Il commento di Paul Hembery, direttore Motorsport Pirelli: “Abbiamo deliberatamente deciso di portare qui pneumatici supersoft con l’intento di vivacizzare la gara. Crediamo che sia stata una buona scelta e, proprio come ci aspettavamo, ha dato vita a una varietà di strategie a due o tre stop, e a una gara con sette leader diversi. Kimi Raikkonen e Lotus hanno capito le gomme alla perfezione, adottando una strategia a due stop. È stata una vera lezione di gestione degli pneumatici. Anche se spesso si sono scambiati le posizioni sul circuito, per tutta la seconda metà della gara Raikkonen e Lotus sono stati effettivamente in corsa con Alonso e Ferrari, che hanno invece adottato una strategia a tre soste. Osservare come questi diversi approcci hanno funzionato è stata la parte interessante della gara, che ha portato a un finale spettacolare e a un podio con i tre campioni del mondo più forti. Vale anche la pena notare che Raikkonen ha fatto il giro più veloce della gara al 56° giro: il penultimo con gomme medie che avevano già corso 22 giri. Siamo molto soddisfatti delle prestazioni e della durata di entrambe le mescole, in particolar modo poiché sia la temperatura ambientale sia quella della pista erano molto basse, causando un po’ di graining. Le condizioni del prossimo fine settimana in Malesia però saranno molto diverse!”.

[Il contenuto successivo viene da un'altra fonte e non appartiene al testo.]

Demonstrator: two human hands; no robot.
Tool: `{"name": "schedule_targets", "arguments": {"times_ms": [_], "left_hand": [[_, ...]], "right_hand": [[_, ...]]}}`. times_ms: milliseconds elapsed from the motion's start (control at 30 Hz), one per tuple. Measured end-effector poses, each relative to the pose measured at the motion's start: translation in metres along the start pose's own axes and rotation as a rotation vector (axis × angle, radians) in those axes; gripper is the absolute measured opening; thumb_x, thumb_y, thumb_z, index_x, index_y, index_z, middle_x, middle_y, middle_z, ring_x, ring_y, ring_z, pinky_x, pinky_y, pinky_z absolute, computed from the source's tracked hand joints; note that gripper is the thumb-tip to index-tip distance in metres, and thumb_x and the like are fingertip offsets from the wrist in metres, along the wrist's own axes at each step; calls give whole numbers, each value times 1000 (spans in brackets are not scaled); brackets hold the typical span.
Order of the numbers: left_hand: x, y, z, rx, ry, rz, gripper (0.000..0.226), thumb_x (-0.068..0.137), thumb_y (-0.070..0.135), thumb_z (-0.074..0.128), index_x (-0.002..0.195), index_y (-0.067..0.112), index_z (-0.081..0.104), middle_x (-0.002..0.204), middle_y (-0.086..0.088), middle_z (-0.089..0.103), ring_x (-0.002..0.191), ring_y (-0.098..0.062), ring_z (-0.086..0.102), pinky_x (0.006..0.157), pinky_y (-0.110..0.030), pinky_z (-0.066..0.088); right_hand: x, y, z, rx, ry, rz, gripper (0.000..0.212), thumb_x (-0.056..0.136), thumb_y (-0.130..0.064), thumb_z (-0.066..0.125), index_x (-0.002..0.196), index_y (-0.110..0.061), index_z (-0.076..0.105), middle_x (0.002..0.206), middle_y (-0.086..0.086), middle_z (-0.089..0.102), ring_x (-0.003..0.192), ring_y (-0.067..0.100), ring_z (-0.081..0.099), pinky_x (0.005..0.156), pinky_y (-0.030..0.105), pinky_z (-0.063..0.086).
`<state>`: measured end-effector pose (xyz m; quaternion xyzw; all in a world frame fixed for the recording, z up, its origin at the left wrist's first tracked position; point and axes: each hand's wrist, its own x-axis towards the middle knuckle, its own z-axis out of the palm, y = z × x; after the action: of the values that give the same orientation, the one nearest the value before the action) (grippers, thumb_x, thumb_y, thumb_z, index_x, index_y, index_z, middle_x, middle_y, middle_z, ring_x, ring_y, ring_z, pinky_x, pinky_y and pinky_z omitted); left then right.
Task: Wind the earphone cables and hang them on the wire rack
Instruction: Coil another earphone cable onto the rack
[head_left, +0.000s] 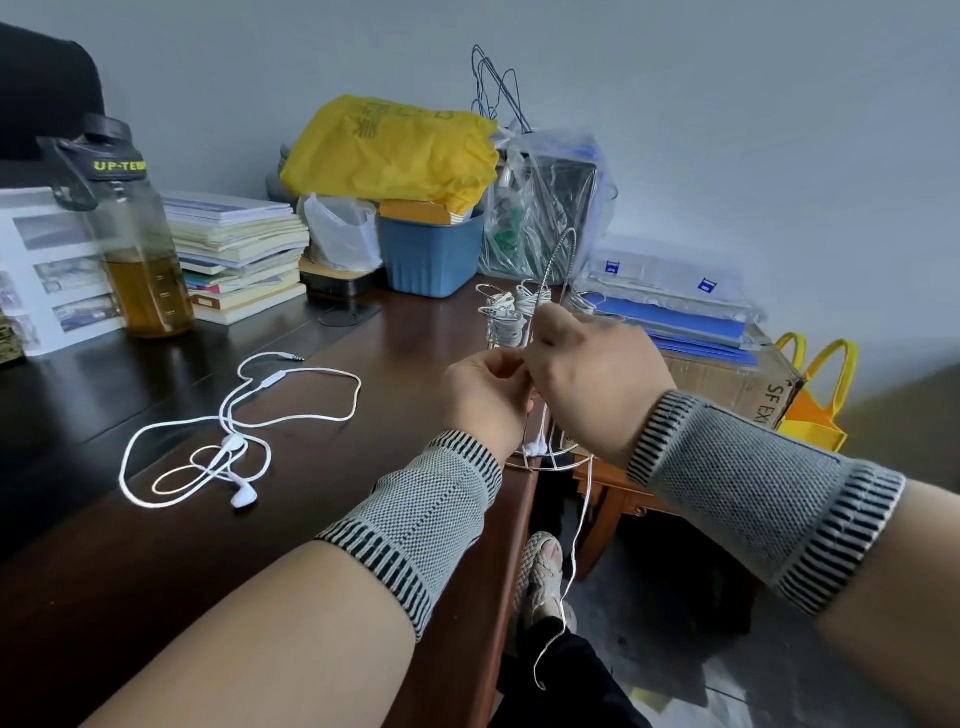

La strategia a due soste che Pirelli aveva previsto si è rivelata quella vincente. Pirelli aveva previsto il primo stop per passare dalla supersoft alla media al quattrodicesimo giro, con una secondo pit-stop per montare le medie attorno al giro 36. Raikkonen ha seguito esattamente questa tattica, fermandosi la prima volta al nono giro e con una seconda sosta al 34°.